Wednesday will see the new Eason/Hanna's hosting its very first book launch in its new premises at the end of Dublin's Dawson Street. The book in question is a children's title, Worms Can't Fly, by Larry and Aislinn O'Loughlin. The bookshop hasn't been officially opened yet, but Sadbh is told there will be a hooley in a couple of months when all the building work has been completed. Already, book lovers in the capital have discovered the new store with its excellent cafe, separate children's book space and big windows looking out on the street below. Dawson Street is now being dubbed the Charing Cross Road of Dublin, with all its bookshops making things very easy for habitual browsers who will have many of their needs met all in the space of one street.
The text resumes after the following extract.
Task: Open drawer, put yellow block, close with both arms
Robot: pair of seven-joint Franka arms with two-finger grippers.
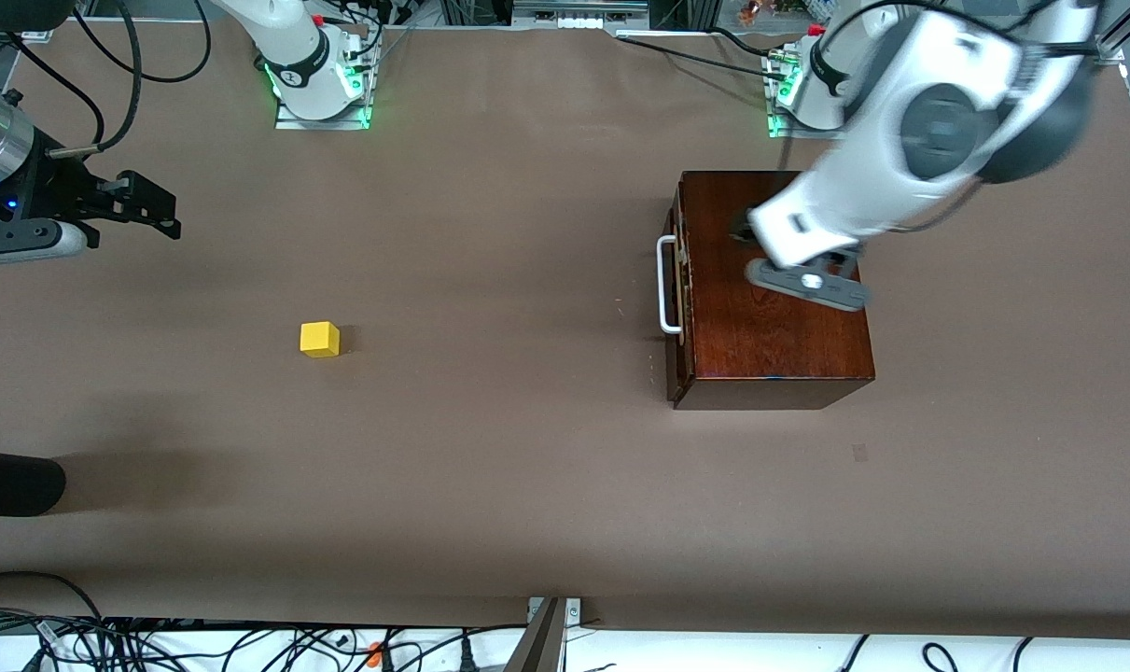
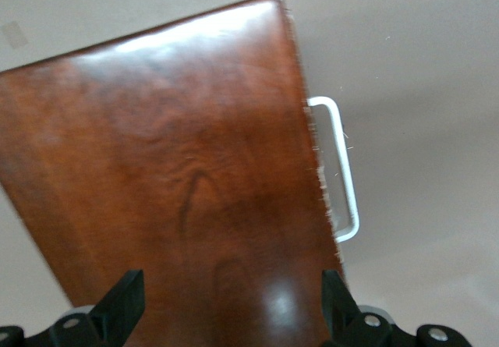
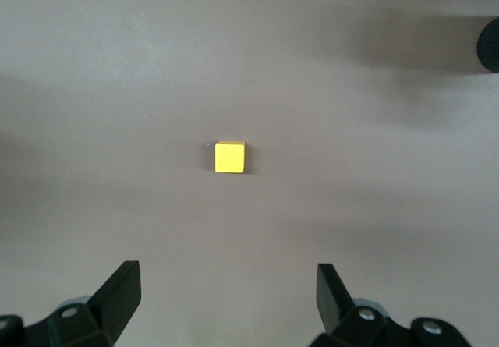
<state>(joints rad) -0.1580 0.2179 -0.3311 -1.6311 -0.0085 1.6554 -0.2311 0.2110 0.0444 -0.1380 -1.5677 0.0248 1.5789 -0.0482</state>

Small-sized books seem to be all the rage these days; slender little volumes not much bigger than a mobile phone, that slide into a pocket and have the advantage of not ringing on the bus and making everyone glare snootily at you. Two such published this week are A Pocket History of Gaelic Culture, by Alan Titley, and A Pocket History of Irish Rebels, by Morgan Llywelyn; both from O'Brien Press at £5 a go. Titley has a marvellous summary of what he considers Gaelic culture consists of: "The shoddiest craft shop, hurling matches, ogham pennants, Aran sweaters, Claddagh rings, the Irish pub, leprechaun cabarets, Celtic cross headstones, loquacious silence, the formalisation of informality, medieval banquets, and whatever long list makes Ireland distinctive, all owe something to the Gaelic tradition. It is not just the ghost at the feast but the very shape of the room we live in."